** Exercise **
Return, from the material below, each line in which the word "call" is present.

- - - - -

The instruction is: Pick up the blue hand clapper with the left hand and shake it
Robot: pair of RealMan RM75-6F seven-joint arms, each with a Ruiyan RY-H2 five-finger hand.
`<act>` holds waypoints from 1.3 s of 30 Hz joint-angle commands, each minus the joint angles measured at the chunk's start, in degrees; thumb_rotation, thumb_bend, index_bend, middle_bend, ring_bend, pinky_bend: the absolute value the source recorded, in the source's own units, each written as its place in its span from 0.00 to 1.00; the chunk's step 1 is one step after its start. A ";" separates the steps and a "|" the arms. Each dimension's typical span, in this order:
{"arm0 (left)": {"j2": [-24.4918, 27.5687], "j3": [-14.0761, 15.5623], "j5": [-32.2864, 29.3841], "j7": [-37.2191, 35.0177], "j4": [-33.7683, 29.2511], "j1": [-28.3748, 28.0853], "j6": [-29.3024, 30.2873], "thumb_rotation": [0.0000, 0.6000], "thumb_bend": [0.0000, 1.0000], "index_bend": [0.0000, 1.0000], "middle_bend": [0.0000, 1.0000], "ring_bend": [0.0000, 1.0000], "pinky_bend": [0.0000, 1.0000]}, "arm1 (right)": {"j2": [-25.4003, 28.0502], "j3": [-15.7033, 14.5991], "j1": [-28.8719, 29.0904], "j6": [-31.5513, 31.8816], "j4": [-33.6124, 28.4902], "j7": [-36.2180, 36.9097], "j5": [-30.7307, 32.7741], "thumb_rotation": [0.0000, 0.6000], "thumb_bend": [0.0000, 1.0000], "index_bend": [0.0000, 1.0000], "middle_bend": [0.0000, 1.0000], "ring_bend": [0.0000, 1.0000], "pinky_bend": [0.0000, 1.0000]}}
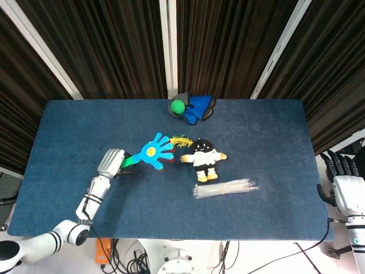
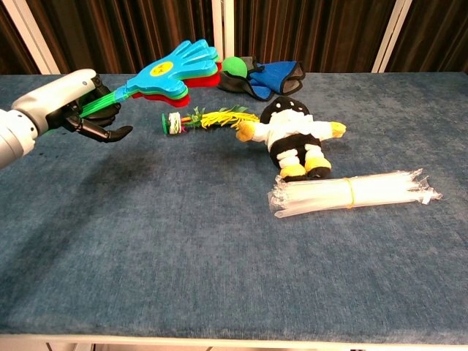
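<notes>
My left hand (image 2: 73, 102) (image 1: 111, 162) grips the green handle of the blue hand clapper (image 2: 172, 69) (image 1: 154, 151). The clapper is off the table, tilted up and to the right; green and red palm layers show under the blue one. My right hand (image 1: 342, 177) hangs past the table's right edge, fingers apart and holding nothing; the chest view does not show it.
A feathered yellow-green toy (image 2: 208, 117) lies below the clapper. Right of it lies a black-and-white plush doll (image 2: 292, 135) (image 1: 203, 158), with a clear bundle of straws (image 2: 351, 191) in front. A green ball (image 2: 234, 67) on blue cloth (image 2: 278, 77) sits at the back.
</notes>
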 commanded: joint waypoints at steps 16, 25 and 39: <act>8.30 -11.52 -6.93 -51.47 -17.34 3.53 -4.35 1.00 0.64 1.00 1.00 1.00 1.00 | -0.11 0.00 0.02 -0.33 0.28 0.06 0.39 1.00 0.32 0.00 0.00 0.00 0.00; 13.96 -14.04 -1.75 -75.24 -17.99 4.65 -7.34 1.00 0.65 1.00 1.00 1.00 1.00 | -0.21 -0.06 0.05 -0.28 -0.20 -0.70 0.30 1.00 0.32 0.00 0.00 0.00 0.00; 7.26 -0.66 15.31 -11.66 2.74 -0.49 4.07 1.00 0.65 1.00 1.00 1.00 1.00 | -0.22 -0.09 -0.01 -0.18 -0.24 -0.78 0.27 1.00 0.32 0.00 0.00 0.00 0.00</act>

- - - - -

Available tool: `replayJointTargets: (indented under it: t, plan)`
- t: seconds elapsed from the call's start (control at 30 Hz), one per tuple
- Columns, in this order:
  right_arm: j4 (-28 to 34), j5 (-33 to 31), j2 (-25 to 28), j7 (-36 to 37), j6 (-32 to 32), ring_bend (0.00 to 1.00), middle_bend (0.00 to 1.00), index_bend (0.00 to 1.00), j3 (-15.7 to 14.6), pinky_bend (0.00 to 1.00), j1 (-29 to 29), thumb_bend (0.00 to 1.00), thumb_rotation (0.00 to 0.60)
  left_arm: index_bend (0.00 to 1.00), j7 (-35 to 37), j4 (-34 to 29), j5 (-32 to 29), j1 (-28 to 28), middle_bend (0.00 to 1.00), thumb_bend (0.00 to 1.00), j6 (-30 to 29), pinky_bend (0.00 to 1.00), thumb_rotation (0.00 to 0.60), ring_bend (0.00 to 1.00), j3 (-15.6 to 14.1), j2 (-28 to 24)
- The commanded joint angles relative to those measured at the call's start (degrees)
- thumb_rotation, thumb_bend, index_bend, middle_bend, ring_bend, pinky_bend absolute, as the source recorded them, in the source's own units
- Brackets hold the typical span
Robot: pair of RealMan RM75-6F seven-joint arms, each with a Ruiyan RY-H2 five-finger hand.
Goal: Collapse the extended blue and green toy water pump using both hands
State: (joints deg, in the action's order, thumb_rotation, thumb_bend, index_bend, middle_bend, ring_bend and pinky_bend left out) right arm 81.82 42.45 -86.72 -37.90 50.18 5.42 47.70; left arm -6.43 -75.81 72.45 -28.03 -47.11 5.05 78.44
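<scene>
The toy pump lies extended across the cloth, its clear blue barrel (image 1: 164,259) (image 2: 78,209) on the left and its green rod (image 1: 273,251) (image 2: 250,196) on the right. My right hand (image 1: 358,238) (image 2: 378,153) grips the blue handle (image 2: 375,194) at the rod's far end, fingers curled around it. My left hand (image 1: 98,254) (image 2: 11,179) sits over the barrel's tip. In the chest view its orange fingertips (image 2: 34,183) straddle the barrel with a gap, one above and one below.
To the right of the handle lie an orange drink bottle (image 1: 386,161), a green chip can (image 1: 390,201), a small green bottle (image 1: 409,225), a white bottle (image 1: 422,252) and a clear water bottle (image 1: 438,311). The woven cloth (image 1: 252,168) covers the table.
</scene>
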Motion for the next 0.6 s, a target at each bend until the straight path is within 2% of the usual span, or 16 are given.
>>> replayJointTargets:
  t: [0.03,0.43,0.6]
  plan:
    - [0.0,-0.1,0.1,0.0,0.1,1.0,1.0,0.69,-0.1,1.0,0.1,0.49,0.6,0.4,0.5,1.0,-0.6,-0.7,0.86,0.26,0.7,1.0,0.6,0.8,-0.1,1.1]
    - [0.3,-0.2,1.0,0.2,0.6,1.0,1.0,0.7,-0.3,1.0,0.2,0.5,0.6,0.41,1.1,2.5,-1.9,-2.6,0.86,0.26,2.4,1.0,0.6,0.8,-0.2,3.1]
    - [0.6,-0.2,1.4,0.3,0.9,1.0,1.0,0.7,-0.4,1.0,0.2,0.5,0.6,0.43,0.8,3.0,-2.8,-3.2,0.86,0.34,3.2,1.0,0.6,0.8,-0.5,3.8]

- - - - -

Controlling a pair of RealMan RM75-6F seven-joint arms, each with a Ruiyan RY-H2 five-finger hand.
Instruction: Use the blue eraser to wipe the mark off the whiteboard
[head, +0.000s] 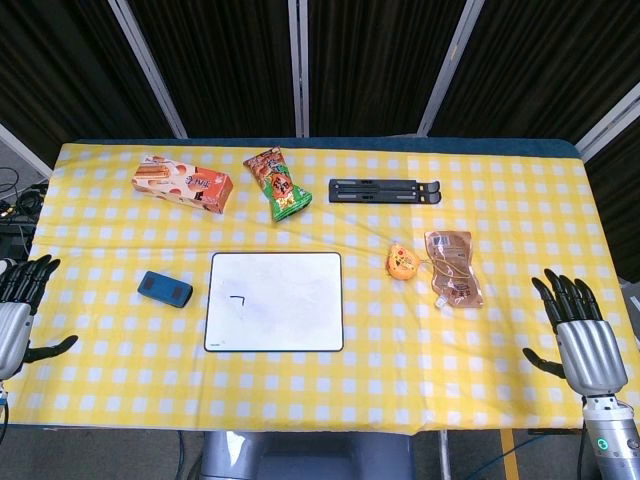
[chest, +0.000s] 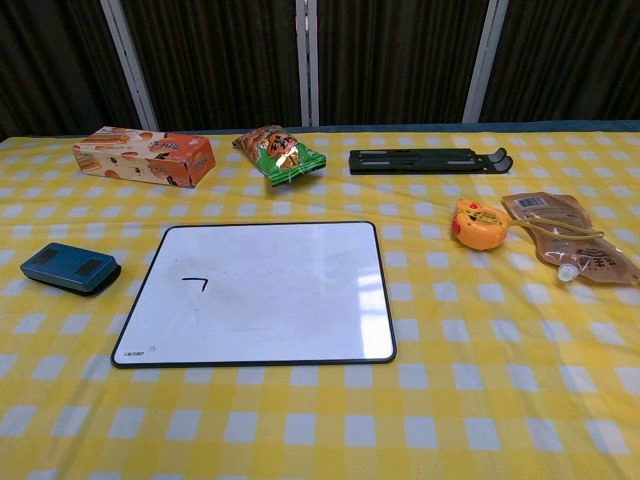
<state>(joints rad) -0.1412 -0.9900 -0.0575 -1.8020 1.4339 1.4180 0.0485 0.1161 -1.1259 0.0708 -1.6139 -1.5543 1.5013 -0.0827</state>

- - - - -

** Finished task **
- t: seconds elapsed from the call's start (control at 30 Hz), one per tuple
- The commanded joint angles relative to those measured at the call's start (degrees)

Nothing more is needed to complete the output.